The seven-year agreement includes 43 annual events—13 of them numbered—and moves away from the traditional pay-per-view model in the United States. Starting in January, all UFC events will stream live on Paramount+, ending decades of pay-per-view as a fixture for American fans.
While the deal is a landmark win for the UFC as a promotion, Georges St-Pierre believes it will hurt the athletes.
“It could be good for the UFC, as a promoter, terrible for the fighters because when I was competing, I was able to have a great argument to negotiate on my contract,” st-Pierre told Covers. “I could tell the UFC, ‘Hey, if you want me to do all the promotion, I want to become a partner. I want a piece of the pie to negotiate a part of the pay-per-view revenue. Because if I’m doing all the promotion, I’m helping you, but you need to help me. You need to make me a partner.’ So it might be a bad thing for the fighters in a way that they have less leverage.”
St-Pierre stressed that the change strips fighters—especially big names—of a vital bargaining chip. Without pay-per-view revenue as a measurable performance metric, fighters could find it harder to negotiate higher pay.
“That’s what I think,” st-Pierre said. “I think it’s going to take off some leverage for the big names to have an argument to negotiate more money.”
Despite the UFC’s projected $1.1 billion annual media rights revenue from the deal, St-Pierre remains convinced that fighter pay could suffer. UFC executives have not yet confirmed whether salaries will rise under the new agreement.

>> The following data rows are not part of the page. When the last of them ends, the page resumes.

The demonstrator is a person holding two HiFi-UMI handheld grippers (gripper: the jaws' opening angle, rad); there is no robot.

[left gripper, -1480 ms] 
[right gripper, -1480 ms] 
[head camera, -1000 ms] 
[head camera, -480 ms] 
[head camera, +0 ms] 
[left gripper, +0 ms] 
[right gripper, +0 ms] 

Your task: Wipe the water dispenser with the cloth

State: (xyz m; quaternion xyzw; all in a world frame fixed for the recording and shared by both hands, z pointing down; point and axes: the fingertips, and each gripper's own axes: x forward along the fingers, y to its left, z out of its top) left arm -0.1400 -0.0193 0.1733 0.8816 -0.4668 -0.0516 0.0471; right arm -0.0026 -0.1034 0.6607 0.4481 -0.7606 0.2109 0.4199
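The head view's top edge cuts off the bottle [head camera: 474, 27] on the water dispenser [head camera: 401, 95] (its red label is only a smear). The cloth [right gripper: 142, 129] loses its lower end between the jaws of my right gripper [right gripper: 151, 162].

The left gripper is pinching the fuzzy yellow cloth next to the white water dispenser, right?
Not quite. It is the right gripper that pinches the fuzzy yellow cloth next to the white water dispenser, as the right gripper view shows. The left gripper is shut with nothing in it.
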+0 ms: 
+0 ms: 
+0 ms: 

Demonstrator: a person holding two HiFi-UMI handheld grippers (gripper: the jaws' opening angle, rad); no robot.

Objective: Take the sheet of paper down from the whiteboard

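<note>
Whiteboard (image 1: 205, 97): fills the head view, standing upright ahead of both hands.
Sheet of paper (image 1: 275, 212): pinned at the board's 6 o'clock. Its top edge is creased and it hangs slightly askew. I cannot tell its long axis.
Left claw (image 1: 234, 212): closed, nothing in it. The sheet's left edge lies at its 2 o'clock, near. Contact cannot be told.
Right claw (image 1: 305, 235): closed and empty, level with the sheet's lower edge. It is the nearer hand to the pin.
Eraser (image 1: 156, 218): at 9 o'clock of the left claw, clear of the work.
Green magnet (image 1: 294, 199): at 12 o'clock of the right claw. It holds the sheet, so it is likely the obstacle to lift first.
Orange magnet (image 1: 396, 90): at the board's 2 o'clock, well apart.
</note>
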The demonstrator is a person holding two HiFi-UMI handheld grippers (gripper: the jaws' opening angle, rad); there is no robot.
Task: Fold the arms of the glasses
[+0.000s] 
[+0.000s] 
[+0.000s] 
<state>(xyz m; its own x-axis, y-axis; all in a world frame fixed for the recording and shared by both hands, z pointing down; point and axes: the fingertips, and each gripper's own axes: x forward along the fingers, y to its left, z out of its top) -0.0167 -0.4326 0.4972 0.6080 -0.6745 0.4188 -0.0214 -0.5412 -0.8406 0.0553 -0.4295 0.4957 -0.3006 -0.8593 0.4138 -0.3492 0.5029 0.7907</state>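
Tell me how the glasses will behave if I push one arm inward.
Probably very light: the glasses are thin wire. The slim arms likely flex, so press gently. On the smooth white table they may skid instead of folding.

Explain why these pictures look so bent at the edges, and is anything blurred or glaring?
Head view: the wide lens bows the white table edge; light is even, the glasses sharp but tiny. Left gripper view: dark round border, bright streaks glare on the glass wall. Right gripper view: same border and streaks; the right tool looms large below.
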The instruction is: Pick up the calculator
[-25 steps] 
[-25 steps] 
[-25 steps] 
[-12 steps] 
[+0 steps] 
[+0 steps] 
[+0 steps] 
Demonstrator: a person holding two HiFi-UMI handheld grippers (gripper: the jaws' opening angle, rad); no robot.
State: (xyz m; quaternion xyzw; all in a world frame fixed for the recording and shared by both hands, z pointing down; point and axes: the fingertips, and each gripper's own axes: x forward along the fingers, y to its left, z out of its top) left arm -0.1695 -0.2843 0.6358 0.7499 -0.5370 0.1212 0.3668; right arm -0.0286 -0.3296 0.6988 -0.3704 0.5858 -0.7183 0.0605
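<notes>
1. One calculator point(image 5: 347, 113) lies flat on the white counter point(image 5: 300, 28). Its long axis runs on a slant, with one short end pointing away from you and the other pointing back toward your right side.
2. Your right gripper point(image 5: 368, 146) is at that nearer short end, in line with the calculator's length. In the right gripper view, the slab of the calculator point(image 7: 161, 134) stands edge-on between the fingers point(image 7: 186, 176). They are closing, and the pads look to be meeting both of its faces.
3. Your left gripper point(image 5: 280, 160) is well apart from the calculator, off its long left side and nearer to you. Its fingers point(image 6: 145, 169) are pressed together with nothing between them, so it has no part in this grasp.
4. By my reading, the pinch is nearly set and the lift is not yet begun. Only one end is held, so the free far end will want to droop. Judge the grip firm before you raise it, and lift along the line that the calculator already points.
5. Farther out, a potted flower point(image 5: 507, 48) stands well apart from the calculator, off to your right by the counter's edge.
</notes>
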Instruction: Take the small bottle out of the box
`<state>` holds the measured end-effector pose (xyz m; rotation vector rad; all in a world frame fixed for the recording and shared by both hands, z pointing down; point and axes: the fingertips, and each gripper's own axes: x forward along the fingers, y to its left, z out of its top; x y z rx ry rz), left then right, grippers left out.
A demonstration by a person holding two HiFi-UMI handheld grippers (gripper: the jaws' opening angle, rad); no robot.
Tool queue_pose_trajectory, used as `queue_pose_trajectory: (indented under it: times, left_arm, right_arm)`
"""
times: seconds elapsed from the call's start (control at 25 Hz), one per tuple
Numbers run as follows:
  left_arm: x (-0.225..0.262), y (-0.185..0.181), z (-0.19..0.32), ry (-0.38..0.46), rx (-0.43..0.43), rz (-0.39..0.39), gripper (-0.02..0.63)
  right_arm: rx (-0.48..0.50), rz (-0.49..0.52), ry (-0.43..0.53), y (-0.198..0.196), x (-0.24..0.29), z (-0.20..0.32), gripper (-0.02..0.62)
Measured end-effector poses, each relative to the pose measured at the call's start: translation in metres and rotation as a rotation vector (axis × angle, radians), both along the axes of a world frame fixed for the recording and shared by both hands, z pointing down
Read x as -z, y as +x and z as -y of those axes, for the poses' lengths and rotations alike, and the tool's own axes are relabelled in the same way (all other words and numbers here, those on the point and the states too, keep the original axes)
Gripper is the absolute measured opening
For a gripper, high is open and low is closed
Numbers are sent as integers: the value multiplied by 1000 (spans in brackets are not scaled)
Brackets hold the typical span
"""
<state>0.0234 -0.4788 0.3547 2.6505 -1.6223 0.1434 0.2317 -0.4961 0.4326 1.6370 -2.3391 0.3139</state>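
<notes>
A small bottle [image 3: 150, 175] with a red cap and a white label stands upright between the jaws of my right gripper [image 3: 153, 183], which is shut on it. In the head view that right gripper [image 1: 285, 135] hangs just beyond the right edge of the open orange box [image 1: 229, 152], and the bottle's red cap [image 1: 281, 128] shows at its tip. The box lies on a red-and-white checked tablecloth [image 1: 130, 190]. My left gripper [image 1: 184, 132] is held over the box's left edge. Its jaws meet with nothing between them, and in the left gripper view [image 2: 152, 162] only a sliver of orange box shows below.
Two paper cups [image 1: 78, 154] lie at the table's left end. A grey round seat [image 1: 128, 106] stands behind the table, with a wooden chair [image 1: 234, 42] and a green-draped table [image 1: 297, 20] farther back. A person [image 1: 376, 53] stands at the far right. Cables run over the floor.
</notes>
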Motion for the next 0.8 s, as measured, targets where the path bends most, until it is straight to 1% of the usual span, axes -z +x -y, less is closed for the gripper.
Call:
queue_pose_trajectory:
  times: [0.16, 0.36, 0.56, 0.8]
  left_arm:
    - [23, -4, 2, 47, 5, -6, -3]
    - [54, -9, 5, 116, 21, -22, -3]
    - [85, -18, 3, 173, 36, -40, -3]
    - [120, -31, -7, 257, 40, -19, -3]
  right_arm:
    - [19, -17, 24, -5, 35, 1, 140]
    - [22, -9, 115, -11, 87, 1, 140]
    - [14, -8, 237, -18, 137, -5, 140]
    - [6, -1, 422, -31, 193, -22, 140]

Fighter pay has long been a contentious issue in mixed martial arts. St-Pierre, a former UFC welterweight and middleweight champion and a 2020 Hall of Fame inductee, has consistently voiced his opinion when he feels the promotion’s business moves put fighters at a disadvantage. His latest comments put him in the middle of another high-profile debate about the balance between organizational growth and athlete compensation.